ROYAL OAK, Mich. – Eric Gala passed up an opportunity to get a coronavirus vaccine when shots became available in Michigan, and he admits not taking the virus seriously enough.
Then he got sick with what he thought was the flu. He thought he would sweat it out and then feel back to normal.
Before long, the 63-year-old Detroit-area retiree was in a hospital hooked up to a machine to help him breathe. He had COVID-19.
“I was having more trouble breathing and they turned the oxygen up higher — that’s when I got scared and thought I wasn’t going to make it,” a visibly weary Gala told The Associated Press on Wednesday from his hospital bed at Beaumont Hospital in Royal Oak, north of Detroit. “I had so many people tell me this was a fake disease.”

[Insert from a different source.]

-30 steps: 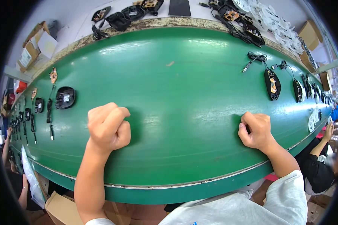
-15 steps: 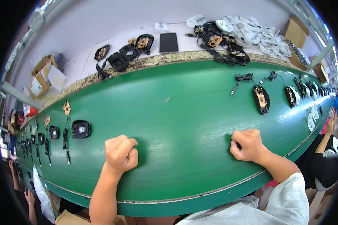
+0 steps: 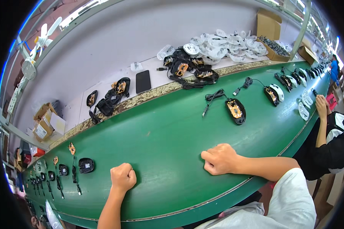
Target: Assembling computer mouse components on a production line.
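Fingers [image 3: 211, 157] on both hands are curled up tight; from far off I see two fists, and I can't tell what is inside them. With twelve at the top of my view, the left hand [image 3: 123, 176] is at seven o'clock and the right hand [image 3: 220, 158] is between four and five; I count one black shell [image 3: 86, 165] at eight, near the left fist, and one orange board [image 3: 72, 148] with one cable [image 3: 74, 176] beside it; one open mouse [image 3: 236, 110] is at three, past the right fist, and a second open mouse [image 3: 271, 95] is farther along. The left arm [image 3: 112, 208] comes up from seven; the right arm [image 3: 256, 167] comes in from four, bent at the elbow; I can't tell if either fist touches down. The table [image 3: 168, 152] is green and shiny; on the pale ledge [image 3: 156, 78] are one flat black slab [image 3: 143, 81] at eleven and a heap of clear shells [image 3: 229, 47] at one, too many to count; one person in black [image 3: 332, 156] is at three.
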A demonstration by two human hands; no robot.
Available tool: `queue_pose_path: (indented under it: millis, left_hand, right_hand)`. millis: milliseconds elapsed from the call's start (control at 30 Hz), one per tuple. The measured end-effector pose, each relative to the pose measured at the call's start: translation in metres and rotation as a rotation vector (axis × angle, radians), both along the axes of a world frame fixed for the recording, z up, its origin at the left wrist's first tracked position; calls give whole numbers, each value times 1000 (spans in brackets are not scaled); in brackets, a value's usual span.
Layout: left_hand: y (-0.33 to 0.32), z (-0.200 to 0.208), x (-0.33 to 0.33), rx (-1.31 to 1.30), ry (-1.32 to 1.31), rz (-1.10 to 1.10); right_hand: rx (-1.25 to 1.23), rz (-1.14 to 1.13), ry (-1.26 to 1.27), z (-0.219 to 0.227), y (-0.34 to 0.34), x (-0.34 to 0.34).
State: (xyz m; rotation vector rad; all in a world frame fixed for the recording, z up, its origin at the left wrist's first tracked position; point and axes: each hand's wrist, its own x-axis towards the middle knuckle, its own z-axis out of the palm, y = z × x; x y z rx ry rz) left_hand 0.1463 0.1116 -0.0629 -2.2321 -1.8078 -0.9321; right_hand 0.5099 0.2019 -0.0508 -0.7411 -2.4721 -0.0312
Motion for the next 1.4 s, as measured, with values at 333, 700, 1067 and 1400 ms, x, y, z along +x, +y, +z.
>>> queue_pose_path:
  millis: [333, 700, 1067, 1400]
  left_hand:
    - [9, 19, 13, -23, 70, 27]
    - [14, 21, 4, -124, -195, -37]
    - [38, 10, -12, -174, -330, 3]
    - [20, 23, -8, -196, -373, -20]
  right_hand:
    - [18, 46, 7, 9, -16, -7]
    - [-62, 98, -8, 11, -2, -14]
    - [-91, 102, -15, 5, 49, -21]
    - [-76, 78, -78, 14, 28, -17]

Gala’s situation illustrates how Michigan has become the current national hotspot for COVID-19 infections and hospitalizations at a time when more than half the U.S. adult population has been vaccinated and other states have seen the virus diminish substantially.

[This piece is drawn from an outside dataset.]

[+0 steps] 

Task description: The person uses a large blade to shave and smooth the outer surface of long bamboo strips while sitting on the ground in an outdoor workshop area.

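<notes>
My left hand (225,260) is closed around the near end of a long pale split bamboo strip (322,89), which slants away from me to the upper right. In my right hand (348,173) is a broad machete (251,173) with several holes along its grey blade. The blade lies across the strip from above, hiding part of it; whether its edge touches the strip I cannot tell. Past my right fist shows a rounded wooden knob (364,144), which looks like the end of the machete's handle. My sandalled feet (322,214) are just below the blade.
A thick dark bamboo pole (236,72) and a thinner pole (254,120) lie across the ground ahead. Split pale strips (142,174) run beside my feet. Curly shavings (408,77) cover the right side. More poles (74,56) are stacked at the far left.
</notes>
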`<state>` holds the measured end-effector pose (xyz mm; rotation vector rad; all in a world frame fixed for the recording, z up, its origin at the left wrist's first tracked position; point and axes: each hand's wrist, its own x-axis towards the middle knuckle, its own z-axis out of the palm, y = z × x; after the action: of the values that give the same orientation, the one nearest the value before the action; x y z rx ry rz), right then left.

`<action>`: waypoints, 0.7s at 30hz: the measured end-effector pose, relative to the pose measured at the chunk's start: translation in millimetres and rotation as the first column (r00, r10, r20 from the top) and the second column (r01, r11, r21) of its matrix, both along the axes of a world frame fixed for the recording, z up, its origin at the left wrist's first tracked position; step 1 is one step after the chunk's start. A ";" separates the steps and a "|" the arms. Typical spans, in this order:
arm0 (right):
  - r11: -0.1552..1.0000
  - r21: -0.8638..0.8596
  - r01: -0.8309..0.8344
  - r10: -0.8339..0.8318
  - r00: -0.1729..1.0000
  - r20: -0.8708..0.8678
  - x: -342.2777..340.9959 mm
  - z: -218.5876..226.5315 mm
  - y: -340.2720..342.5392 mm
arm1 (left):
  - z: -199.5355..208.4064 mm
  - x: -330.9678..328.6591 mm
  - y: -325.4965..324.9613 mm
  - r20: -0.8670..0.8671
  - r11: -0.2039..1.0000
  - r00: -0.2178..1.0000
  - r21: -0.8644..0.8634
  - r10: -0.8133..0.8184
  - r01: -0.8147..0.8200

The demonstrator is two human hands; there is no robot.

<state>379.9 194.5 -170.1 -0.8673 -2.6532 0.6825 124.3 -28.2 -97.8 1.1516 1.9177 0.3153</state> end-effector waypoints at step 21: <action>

Doctors, medical professionals and public health officials point to a number of factors that explain how the situation has gotten so bad in Michigan. More contagious variants, especially the mutation first discovered in Britain, have taken root here with greater prevalence than other states. Residents have emerged from harsh, lengthy state restrictions on dining and crowd sizes and abandoned mask wearing and social distancing, especially in rural, northern parts of the state that had largely avoided severe outbreaks. The state has also had average vaccine compliance.
Michigan has recorded a highest-in-the-nation 91,000 new COVID-19 cases over the last two weeks, despite improvements in the numbers in recent days. By comparison, that is more cases than California and Texas had combined in the same period.
Beaumont Health, a major hospital system in Michigan, recently warned that its hospitals and staff had hit critical capacity levels. COVID-19 patient numbers across the eight-hospital health system jumped from 128 on Feb. 28 to more than 800 patients.